> [What you will do]
Below are the records; copy exactly the stretch from the line containing "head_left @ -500" through the line containing "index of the", both ends included, and nothing else.

Segment Start: Extracted records

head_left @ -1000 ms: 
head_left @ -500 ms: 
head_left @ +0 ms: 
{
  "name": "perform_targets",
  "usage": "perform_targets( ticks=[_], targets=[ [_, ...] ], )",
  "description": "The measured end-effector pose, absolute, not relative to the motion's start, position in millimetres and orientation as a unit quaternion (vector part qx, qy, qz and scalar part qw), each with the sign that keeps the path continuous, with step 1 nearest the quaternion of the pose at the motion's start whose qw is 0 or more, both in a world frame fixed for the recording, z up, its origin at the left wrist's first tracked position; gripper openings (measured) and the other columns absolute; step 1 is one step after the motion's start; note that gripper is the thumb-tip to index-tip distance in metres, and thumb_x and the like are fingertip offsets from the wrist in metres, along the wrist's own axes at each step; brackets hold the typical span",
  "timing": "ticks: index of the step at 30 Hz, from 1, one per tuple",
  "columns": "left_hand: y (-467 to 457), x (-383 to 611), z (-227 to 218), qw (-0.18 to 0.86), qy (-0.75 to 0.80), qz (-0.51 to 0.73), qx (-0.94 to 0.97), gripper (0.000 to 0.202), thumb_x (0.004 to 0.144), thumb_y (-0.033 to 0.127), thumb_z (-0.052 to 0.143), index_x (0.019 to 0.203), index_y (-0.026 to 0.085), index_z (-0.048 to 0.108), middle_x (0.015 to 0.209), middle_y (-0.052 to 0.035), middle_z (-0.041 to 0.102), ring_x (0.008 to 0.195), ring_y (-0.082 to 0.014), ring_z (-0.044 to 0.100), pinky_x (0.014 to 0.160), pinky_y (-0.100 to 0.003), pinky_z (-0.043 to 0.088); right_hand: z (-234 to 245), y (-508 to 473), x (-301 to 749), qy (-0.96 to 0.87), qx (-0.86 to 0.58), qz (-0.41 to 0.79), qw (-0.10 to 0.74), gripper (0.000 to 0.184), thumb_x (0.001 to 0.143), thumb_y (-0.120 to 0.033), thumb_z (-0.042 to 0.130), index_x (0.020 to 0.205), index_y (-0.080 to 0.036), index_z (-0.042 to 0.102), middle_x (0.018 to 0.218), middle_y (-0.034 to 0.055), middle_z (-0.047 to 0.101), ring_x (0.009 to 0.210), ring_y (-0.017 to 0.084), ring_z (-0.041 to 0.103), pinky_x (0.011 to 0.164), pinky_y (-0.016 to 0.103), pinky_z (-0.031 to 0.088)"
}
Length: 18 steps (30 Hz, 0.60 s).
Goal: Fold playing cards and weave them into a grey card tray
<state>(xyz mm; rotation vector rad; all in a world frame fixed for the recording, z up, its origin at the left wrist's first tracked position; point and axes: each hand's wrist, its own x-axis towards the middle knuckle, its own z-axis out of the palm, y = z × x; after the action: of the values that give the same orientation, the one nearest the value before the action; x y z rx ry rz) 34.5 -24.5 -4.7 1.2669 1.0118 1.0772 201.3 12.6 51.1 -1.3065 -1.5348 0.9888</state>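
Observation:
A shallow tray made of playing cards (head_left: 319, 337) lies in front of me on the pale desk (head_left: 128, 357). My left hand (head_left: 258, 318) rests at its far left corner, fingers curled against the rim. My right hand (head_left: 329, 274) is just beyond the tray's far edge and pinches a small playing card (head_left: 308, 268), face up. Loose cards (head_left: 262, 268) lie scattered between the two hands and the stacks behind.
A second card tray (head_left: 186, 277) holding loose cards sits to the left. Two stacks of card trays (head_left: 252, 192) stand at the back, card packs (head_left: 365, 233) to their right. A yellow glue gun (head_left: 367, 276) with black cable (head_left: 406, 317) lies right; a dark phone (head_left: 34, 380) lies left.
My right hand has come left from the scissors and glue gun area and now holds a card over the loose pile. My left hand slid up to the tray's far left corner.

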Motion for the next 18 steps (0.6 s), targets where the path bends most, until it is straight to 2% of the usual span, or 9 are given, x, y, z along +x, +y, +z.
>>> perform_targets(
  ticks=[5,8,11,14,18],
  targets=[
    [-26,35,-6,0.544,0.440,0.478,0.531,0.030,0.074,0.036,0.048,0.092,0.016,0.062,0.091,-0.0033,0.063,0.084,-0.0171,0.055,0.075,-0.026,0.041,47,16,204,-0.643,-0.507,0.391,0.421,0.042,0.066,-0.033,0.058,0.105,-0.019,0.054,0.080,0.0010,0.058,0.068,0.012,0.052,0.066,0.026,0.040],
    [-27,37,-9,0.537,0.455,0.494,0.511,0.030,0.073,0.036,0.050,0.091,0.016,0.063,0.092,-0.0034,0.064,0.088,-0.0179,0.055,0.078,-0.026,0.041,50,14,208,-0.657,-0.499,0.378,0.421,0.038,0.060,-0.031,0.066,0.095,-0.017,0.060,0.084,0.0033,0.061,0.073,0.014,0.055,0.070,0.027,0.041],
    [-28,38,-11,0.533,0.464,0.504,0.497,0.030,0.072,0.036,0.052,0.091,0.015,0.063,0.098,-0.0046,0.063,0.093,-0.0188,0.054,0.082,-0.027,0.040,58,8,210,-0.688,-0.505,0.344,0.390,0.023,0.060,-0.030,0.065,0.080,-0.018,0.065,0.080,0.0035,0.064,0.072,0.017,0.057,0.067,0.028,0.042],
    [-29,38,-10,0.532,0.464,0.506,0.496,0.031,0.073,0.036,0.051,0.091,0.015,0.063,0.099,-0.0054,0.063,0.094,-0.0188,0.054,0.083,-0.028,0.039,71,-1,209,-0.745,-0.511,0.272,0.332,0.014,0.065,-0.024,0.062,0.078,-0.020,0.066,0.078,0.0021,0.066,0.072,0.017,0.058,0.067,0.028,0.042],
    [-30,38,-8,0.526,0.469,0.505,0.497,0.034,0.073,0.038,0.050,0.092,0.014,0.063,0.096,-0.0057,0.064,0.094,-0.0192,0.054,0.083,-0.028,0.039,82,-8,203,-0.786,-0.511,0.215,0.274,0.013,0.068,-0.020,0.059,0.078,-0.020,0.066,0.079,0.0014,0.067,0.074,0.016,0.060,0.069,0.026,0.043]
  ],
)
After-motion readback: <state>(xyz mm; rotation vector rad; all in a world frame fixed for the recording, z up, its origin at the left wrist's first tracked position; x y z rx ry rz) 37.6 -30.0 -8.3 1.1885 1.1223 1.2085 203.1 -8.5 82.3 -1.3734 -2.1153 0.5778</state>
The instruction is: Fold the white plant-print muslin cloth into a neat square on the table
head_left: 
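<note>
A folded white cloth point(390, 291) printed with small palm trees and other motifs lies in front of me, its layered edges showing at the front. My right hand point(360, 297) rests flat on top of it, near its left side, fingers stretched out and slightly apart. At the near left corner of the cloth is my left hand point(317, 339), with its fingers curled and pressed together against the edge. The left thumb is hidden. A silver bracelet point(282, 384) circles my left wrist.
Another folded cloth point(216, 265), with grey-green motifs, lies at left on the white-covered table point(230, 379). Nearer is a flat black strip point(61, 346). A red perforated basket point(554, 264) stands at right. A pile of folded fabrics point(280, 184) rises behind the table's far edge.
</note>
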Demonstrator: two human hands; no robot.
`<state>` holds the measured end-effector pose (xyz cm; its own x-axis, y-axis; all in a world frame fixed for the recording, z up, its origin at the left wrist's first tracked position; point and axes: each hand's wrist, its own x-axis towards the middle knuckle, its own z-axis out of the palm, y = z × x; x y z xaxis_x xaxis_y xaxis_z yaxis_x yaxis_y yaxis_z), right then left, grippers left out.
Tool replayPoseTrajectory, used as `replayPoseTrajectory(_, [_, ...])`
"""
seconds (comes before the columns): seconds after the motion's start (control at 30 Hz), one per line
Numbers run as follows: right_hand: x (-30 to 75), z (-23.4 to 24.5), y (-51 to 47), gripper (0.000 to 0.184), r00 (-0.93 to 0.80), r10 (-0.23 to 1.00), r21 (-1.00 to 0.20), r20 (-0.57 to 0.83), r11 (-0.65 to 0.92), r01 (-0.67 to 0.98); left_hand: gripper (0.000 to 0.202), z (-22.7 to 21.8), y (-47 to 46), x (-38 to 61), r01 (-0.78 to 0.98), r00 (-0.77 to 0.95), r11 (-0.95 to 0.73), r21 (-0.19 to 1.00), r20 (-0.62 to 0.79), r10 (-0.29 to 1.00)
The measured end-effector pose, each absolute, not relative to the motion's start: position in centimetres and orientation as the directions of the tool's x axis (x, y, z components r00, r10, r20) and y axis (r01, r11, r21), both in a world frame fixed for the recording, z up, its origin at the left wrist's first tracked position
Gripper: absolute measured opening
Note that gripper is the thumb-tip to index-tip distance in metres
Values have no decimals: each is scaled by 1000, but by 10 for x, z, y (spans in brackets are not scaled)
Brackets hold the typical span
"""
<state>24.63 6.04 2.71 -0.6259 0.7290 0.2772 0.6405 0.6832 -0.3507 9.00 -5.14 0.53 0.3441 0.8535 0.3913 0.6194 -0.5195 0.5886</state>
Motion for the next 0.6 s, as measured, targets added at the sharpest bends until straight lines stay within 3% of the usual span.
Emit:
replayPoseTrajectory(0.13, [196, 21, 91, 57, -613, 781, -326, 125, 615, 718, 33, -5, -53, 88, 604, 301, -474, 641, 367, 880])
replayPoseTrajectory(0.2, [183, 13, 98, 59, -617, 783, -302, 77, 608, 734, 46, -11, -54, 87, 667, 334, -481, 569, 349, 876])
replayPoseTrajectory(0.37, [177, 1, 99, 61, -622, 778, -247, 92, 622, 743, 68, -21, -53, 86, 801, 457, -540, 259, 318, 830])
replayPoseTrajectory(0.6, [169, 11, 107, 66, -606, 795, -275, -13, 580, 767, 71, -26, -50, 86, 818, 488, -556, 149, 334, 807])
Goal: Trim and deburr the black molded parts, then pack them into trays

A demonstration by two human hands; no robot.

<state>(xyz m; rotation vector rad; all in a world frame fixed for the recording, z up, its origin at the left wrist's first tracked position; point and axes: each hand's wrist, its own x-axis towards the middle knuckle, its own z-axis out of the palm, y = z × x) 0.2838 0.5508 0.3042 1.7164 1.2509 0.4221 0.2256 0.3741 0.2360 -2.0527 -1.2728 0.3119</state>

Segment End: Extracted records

> [Answer]
head_left @ -500 ms: 
head_left @ +0 ms: 
{
  "name": "perform_targets",
  "usage": "perform_targets( ticks=[_], targets=[ [_, ...] ], )",
  "description": "The measured end-effector pose, absolute, not relative to the motion's start, position in millimetres and orientation as a unit quaternion (vector part qx, qy, qz and scalar part qw), each with the sign that keeps the path continuous, with step 1 nearest the quaternion of the pose at the motion's start whose qw is 0 or more, both in a world frame fixed for the recording, z up, its origin at the left wrist's first tracked position; gripper openings (measured) and the other columns absolute; step 1 is one step after the motion's start; note that gripper is the thumb-tip to index-tip distance in metres, and thumb_x and the like are fingertip offsets from the wrist in metres, along the wrist's own axes at each step; brackets hold the typical span",
  "timing": "ticks: index of the step at 30 Hz, from 1, one per tuple",

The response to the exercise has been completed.